- **What the exercise asks**
Can you copy out the data exactly? Leave the images out.
....
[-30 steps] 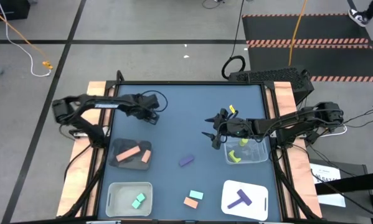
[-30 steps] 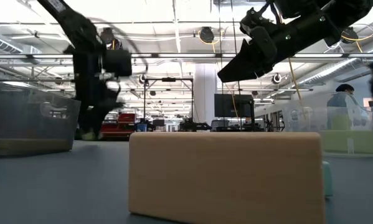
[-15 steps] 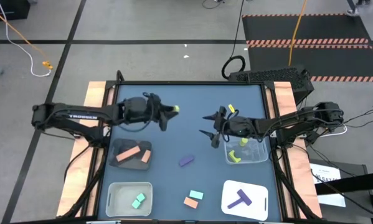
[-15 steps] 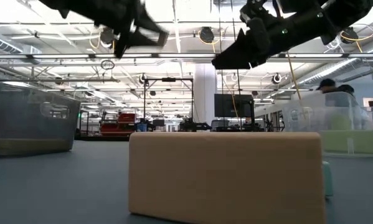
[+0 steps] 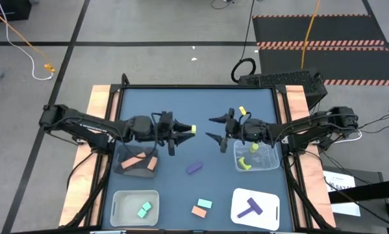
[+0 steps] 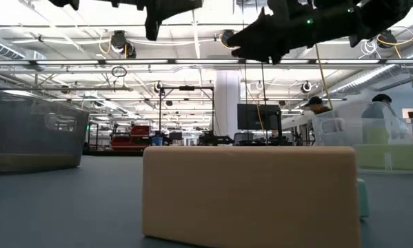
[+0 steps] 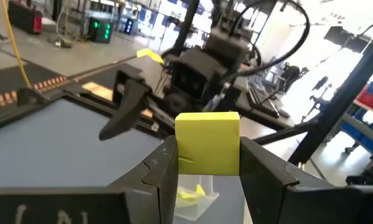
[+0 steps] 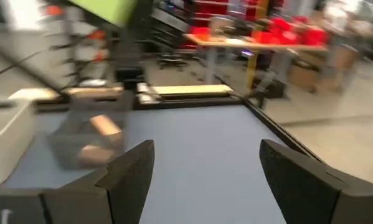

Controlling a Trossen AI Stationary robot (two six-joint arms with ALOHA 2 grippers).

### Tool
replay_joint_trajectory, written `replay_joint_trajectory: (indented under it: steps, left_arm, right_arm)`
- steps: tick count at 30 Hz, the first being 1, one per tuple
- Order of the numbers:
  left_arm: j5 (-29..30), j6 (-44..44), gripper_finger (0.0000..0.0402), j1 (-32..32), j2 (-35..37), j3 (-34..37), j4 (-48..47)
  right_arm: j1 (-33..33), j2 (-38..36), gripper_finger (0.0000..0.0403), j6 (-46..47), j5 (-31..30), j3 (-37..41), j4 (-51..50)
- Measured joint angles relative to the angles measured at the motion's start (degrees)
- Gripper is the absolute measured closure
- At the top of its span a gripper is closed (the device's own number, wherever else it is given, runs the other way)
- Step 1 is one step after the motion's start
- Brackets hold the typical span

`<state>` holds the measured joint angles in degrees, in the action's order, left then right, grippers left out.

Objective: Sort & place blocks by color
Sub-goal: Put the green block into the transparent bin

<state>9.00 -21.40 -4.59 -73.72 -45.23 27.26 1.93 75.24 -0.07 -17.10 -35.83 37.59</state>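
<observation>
My left gripper point(image 5: 188, 130) hangs over the table's middle, shut on a yellow-green cube point(image 7: 208, 142). My right gripper point(image 5: 212, 129) faces it from the right, open and holding nothing, a short gap away. A clear bin point(image 5: 267, 161) under the right arm holds yellow-green pieces point(image 5: 245, 162). Loose on the table lie a purple block point(image 5: 194, 168), a mint block point(image 5: 205, 203) and a salmon block point(image 5: 198, 211). In the low view the salmon block point(image 6: 251, 193) fills the foreground. My left gripper pinches the yellow-green cube by two opposite side faces point(image 7: 181, 149) between its two fingers. The fingers lie about level and point toward the table's right. The cube is lifted clear of the table, and its front face sticks out past the fingertips.
A dark tray point(image 5: 126, 169) holds two salmon blocks. A clear bin point(image 5: 119, 207) at the near left holds a mint block, and a white tray point(image 5: 272, 211) at the near right holds a purple piece. A small yellow piece point(image 5: 241, 111) shows beside the right arm.
My left gripper has risen from the table's far left and swung toward the middle, turning from pointing down to about level, with the yellow-green cube now showing between its fingers. My right gripper has lifted a little and stayed open.
</observation>
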Motion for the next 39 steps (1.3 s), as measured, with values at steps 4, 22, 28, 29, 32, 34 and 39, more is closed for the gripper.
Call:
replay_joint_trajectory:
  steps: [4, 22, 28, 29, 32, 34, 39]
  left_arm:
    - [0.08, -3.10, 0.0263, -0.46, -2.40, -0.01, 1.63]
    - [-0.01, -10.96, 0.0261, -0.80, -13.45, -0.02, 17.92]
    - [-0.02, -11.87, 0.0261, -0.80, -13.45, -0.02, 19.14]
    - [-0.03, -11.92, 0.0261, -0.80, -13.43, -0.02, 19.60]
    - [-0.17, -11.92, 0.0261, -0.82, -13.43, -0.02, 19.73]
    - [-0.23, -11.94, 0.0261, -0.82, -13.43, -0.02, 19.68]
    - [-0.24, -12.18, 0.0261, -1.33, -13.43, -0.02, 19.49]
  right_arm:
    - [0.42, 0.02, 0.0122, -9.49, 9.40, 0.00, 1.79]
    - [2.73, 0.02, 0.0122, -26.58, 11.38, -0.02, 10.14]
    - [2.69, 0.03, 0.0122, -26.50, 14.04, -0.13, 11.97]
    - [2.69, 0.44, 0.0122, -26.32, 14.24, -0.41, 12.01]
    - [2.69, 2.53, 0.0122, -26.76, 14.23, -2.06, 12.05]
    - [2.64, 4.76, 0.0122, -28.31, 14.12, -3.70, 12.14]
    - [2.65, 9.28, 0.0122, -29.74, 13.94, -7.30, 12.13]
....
- **Exercise answer**
[-30 steps] 
[-30 steps] 
[-15 steps] 
[-15 steps] 
[+0 steps] 
[+0 steps] 
[+0 steps] 
[+0 steps] 

Controlling a Trossen AI Stationary robot (two six-joint arms with ALOHA 2 grippers).

### Tool
replay_joint_trajectory, written `replay_joint_trajectory: (indented under it: steps, left_arm, right_arm)`
- steps: tick count at 30 Hz, the first being 1, one per tuple
- Order of the numbers:
  left_arm: j5 (-29..30), j6 (-44..44), gripper_finger (0.0000..0.0402), j1 (-32..32), j2 (-35..37), j3 (-34..37), j4 (-48..47)
  right_arm: j1 (-33..33), j2 (-38..36), gripper_finger (0.0000..0.0403), j6 (-46..47), j5 (-31..30), j3 (-37..41), j4 (-51..50)
- Measured joint angles relative to the angles measured at the motion's start (degrees)
- Gripper is the absolute measured closure
- At the top of its span a gripper is closed (the device's own number, wherever else it is given, runs the other way)
- Step 1 is one step after the motion's start
- Brackets hold the typical span

`<state>` holds the measured joint angles in degrees, in the action's order, left then right, grippers left out.

Objective: Sort & place blocks by color
Sub-goal: Put the green block into the transparent bin

<state>9.00 -21.40 -4.59 -73.72 -45.23 27.26 1.93 75.24 -0.07 -17.10 -35.83 37.59</state>
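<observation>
My left gripper point(image 5: 188, 130) hangs over the table's middle, shut on a yellow-green cube point(image 7: 208, 142). My right gripper point(image 5: 212, 129) faces it from the right, open and holding nothing, a short gap away. A clear bin point(image 5: 267, 161) under the right arm holds yellow-green pieces point(image 5: 245, 162). Loose on the table lie a purple block point(image 5: 194, 168), a mint block point(image 5: 205, 203) and a salmon block point(image 5: 198, 211). In the low view the salmon block point(image 6: 251, 193) fills the foreground. My left gripper pinches the yellow-green cube by two opposite side faces point(image 7: 181, 149) between its two fingers. The fingers lie about level and point toward the table's right. The cube is lifted clear of the table, and its front face sticks out past the fingertips.
A dark tray point(image 5: 126, 169) holds two salmon blocks. A clear bin point(image 5: 119, 207) at the near left holds a mint block, and a white tray point(image 5: 272, 211) at the near right holds a purple piece. A small yellow piece point(image 5: 241, 111) shows beside the right arm.
My left gripper has risen from the table's far left and swung toward the middle, turning from pointing down to about level, with the yellow-green cube now showing between its fingers. My right gripper has lifted a little and stayed open.
</observation>
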Motion for the next 39 steps (1.3 s), as measured, with values at steps 4, 22, 28, 29, 32, 34 and 39, more is closed for the gripper.
Call:
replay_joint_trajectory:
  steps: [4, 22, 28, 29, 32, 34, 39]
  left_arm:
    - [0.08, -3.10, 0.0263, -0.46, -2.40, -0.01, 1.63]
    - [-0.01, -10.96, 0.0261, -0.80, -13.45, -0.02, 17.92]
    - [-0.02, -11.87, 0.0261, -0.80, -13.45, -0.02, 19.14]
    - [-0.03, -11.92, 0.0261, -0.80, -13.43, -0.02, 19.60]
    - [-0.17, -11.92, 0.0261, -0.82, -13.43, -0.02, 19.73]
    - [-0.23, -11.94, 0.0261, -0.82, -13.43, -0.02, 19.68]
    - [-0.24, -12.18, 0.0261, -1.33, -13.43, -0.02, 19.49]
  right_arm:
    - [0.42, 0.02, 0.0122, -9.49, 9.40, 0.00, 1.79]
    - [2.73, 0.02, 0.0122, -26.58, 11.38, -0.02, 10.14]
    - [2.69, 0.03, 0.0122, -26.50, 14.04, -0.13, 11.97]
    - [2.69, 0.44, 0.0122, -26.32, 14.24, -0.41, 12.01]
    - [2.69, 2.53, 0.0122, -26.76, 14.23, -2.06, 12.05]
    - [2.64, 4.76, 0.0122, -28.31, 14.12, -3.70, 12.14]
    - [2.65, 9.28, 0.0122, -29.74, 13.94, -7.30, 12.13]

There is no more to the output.